Wed, Feb. 8, 2017, 4:30pm - 6:00pm
Frick Chemistry Laboratory, Taylor Auditorium
Host: Gregory Scholes
“LIVING” CRYSTALLIZATION-DRIVEN, SEEDED GROWTH APPROACHES TO FUNCTIONAL SUPRAMOLECULAR MATERIALS
Although chemical synthesis has evolved to a relatively advanced state, the ability to prepare uniform samples of materials of controlled shape, size, and structural hierarchy on a length scale from 10 nm – 100 microns is still in its relative infancy and currently remains the virtually exclusive domain of biology. In this talk a promising new route to well-defined 1D and 2D materials within this size regime, termed “living crystallization-driven living self-assembly” (CDSA), will be described. The “seeded growth” characteristic of living CDSA means that the process can be regarded as a type of “living supramolecular polymerization” that is analogous to living covalent (e.g. anionic) polymerizations of molecular monomers and also to biological “nucleation-elongation” processes such as amyloid fiber growth.

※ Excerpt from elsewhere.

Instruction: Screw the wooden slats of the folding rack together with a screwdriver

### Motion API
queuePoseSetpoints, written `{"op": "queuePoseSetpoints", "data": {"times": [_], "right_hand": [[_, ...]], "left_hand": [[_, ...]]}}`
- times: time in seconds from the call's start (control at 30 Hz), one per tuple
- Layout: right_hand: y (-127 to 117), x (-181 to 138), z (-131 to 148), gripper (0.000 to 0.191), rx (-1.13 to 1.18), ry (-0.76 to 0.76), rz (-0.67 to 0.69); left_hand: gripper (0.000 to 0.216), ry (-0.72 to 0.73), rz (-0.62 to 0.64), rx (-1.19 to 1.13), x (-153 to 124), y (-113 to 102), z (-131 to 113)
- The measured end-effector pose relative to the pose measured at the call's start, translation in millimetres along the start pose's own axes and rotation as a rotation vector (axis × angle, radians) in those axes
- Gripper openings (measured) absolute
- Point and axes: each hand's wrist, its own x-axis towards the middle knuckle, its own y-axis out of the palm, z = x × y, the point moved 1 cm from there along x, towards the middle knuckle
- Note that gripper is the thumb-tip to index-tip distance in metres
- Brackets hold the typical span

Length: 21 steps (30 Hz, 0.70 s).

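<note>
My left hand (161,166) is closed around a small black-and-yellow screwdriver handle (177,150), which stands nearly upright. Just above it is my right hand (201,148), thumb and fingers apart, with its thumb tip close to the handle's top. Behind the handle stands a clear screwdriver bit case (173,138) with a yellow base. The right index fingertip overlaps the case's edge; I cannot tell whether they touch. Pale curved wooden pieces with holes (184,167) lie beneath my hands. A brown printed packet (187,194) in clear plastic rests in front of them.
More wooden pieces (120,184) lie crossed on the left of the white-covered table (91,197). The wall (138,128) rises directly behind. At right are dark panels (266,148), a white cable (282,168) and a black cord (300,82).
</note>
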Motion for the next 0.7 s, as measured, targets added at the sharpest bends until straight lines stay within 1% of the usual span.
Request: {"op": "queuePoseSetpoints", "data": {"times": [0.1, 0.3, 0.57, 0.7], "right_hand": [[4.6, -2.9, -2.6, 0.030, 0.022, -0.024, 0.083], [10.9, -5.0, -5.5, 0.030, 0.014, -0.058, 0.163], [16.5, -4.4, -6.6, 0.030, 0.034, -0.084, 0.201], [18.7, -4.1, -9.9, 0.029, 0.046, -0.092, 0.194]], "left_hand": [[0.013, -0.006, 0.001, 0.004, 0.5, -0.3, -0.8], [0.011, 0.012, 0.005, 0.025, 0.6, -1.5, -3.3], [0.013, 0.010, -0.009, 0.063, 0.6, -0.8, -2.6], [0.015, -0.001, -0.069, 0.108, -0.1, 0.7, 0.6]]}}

Living CDSA was discovered as a result of an investigation of the solution self-assembly behavior of block copolymers with crystallizable polyferrocenylsilane (PFS) metalloblocks but has now been extended to an array of block copolymers with crystallisable organic blocks, including pi-conjugated or biodegradable materials, and also to molecular amphiphiles that form pi-stacked supramolecular polymeric assemblies. Potential applications exist in areas from nanoelectronics to delivery vehicles.